# Rippoff Report BLM REO



## Valley (Mar 12, 2013)

*BLM REO They will lie to you knowing your in need of work. Then promise you the world. Use you till they find someone cheaper ,then send someone armed to your home wether you have kids or not to get there stuff St George Utah*







This company promised me so much 3 months ago. Now I'm wondering how to make ends meet again. Well first I lost my home waiting to go to work for these people. After I lost my home they finally decide to put me to work. They got me the equipment I would need to do the job. Seems to be there MO that way they can treat you like there slave. We agreeded on a set amount of $250.00 per pay cycle to pay it back. They told me that I would get paid from the time I left my home till the time I got home. Well that was the first thing that changed. Jimmy Caldrer called me 2wks into working for them and told me that he was only paying me one way to or from the job. Well I had a verbal agreement that I would get paid from the time I left till the time I got home from Johnny Reeves and Ivan Lagrone. So they owe me for 279 unpaid drive time hrs for me and my help that they will not pay me that totals $6,696.00 at $24.00 per hr for 2 people.

The next thing that happened was I was driving 4 hrs to jobs putting thousands of miles on my truck a month and the rear end when out. Well I was told that a anything that happened to my vehicle they would cover another lie. I had to pay them back $950.00 for the rear end to be rebuilt. Then they changed my payments to $450.00 every 2 wks. So that's another $950.00 I'm owed. The next thing I get an e-mail telling me I have to carry $1,000,000.00 insurance policy to service there properties. They have to many people who want to be in charge. Next they started changing things up again saying they weren't paying for drive time at all. That's when I drew the line. I called them we had a few choice words and they agreed to terms that I set, but it was all a ploy to set me up. They were going to have a worker of there's come to Huntington Wv to of everything either willingly or by force (armed force). Well unsaid employee refused to do that cause he's the only decent one that works there that I have met well the only one I've met actually.

So we came to an understanding that they could have there equipment but I was holding my truck, trailer, and iPad until I was paid in full. There guy came to my home armed with a 40 caliber hand pistol to retreive there stuff. Where my children were at mind you. Now I'm still owed a lot of money that they are refusing to pay me. The grand total owed to me for hours worked money I was shorted on my pay and money to replace the rear end in my truck comes to $8706.00 and they say I owe them money haha. If you want this to happen to you go to work for them. Ibayou value your time with your family and want to get paid for what you work go somewhere else. Thank you for your time and I hope this is very informative for anyone thing of going to work for BLM REO. 

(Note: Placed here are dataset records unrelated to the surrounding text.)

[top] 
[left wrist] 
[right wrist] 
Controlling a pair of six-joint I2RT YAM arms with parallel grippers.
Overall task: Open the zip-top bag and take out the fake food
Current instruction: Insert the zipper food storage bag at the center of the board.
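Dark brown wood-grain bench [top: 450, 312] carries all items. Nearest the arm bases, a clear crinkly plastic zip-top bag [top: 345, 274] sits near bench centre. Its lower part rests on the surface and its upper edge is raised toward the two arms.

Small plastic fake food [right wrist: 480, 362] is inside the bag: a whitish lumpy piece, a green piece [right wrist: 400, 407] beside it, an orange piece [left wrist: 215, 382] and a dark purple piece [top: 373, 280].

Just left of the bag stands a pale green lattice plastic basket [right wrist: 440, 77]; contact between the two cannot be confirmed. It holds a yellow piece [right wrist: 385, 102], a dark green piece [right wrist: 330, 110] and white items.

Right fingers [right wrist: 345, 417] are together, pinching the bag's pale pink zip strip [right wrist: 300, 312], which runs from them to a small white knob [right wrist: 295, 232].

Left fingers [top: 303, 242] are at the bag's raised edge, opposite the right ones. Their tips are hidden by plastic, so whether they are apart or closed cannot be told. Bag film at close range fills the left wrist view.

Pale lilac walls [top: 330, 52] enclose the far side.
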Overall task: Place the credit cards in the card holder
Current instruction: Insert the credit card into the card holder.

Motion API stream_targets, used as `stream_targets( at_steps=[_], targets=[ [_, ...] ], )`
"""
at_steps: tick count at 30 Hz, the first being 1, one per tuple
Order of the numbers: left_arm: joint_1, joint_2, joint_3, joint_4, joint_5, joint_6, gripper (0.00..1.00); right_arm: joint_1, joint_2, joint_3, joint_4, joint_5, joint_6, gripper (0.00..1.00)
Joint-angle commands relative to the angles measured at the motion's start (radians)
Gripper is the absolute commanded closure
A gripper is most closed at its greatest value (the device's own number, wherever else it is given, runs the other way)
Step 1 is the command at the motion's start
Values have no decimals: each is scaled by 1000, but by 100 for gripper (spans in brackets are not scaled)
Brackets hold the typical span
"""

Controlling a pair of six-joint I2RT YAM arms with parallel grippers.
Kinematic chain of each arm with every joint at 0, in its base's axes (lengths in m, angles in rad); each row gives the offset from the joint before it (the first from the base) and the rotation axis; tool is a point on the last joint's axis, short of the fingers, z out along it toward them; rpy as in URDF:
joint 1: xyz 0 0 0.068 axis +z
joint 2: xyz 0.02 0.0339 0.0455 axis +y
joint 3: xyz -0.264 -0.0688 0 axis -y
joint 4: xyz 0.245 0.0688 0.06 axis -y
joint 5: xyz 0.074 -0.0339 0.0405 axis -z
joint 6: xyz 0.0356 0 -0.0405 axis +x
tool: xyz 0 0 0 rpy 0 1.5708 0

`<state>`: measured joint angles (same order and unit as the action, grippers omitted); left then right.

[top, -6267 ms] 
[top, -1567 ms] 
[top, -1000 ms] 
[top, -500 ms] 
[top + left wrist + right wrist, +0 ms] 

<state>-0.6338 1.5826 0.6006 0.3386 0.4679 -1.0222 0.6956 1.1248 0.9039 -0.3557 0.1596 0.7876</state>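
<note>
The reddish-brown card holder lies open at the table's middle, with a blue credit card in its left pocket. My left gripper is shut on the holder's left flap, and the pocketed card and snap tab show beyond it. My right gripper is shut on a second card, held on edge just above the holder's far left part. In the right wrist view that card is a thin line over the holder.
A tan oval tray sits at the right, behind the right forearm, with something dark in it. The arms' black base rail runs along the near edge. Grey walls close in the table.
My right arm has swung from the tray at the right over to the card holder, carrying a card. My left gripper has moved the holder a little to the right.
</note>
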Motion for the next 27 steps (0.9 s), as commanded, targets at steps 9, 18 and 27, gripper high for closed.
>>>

This report was posted on Ripoff Report on 05/15/2013 02:15 PM and is a permanent record located here: http://www.ripoffreport.com/r/BLM-R...-of-work-Then-promise-you-the-world-U-1051206. .time. Arizona does not observe daylight savings .


----------



## Racerx (Aug 29, 2012)

Valley said:


> *BLM REO They will lie to you knowing your in need of work. Then promise you the world. Use you till they find someone cheaper ,then send someone armed to your home wether you have kids or not to get there stuff St George Utah*
> 
> 
> 
> ...


first of all that would make two armed people at my door....secondly he ever darkens my doorstep he better come heavier than a 40 cal.


----------



## Valley (Mar 12, 2013)

I for one support Pennsylvania's castle law 100%


----------



## BamaPPC (May 7, 2012)

wow...I mean, wow. If even a portion of that rant is true...wow.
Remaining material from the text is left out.